DataWeave 2 - Nested Data Structure Traversal and enrichment with state


When a nested data structure is provided, can we traverse and enrich it in dataweave? What if we need to know the state of last transformed record to map next one? Let’s check it out in this post.

One of my friend pointed me to a git repository josevalim/nested-data-structure-traversal that described an example use case for transformation. It defined an input structure and transformation requirements. If you browse that repo, you will see solutions written in different programming languages or frameworks.
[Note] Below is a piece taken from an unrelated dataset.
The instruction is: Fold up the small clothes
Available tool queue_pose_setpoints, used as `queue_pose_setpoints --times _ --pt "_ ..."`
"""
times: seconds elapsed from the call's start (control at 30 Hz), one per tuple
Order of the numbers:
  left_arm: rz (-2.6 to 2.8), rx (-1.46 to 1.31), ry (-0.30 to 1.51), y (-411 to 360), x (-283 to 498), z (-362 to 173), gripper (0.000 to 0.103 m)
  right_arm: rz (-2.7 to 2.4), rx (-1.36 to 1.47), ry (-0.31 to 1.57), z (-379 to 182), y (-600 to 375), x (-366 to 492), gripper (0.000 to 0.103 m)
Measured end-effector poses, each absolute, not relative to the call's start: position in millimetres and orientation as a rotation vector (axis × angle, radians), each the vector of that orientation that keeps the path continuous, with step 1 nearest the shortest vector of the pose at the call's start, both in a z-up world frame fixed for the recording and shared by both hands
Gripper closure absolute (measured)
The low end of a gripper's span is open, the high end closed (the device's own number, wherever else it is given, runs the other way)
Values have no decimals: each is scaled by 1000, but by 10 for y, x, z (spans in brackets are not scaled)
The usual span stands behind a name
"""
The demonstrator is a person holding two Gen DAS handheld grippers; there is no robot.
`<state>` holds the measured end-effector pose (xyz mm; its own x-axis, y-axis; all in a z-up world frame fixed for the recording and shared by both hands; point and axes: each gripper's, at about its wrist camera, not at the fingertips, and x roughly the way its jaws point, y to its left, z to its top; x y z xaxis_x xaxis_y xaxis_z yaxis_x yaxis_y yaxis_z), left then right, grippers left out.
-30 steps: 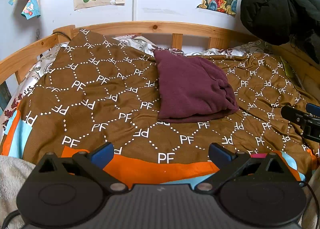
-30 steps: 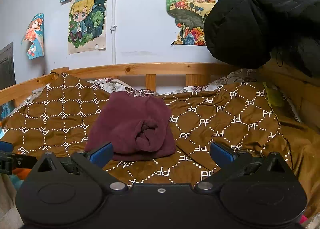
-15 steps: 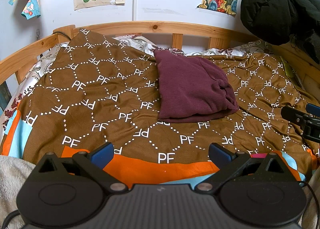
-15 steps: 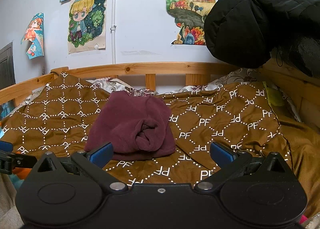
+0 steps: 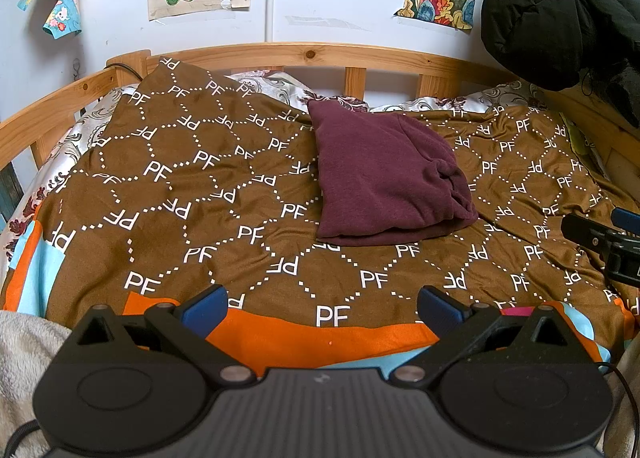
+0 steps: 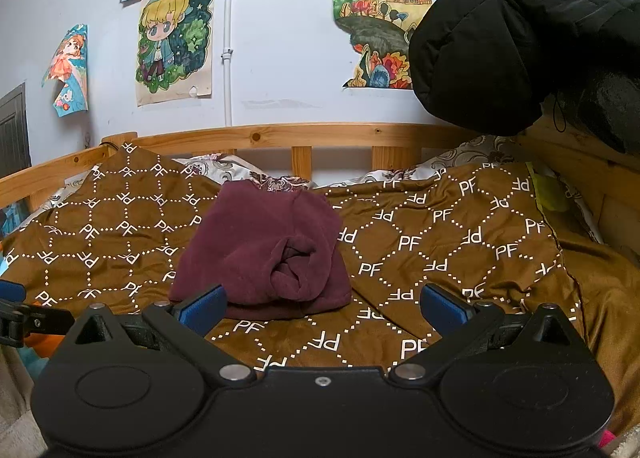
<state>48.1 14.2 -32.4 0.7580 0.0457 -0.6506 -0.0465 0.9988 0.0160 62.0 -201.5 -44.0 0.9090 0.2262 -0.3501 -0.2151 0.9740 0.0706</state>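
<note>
Both grippers' jaws wide apart, empty, garment (image 5: 384, 181) untouched

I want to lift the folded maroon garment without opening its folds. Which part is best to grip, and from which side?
Probably the thick rolled end of the maroon garment, where the layers bunch together, facing the right gripper. Come from the near side, low along the brown quilt, so that the open jaws close over all layers. The far corner looks thin and flat.

A home bedroom is showing here: a wooden bed (image 5: 320, 51) is filling the view under a brown quilt (image 5: 180, 185). Cartoon posters (image 6: 174, 39) are hanging at 12 o'clock, a black coat (image 6: 512, 29) at 2 o'clock.
</note>
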Motion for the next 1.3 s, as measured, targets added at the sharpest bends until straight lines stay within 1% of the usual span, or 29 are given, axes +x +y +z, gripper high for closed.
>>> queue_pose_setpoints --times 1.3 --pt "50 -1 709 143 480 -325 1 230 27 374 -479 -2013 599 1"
Here, we are going to attempt a solution using DataWeave 2.

For reading easiness, I am re-iterating details form that repository.

The problem statement on the repository -

The algorithm should receive a list of sections. A section is a key-value data structure, with a "title", a "reset_lesson_position" boolean, and a list of "lessons". A lesson is a key-value data structure with the "name" field.

Your job is to traverse the list of sections, adding a position (starting from 1) to each section, and traverse the list of lessons adding a position (starting from 1) to each lesson. Note, however, the lessons position is shared across sections. The lesson position should also be reset if "reset_lesson_position" is true.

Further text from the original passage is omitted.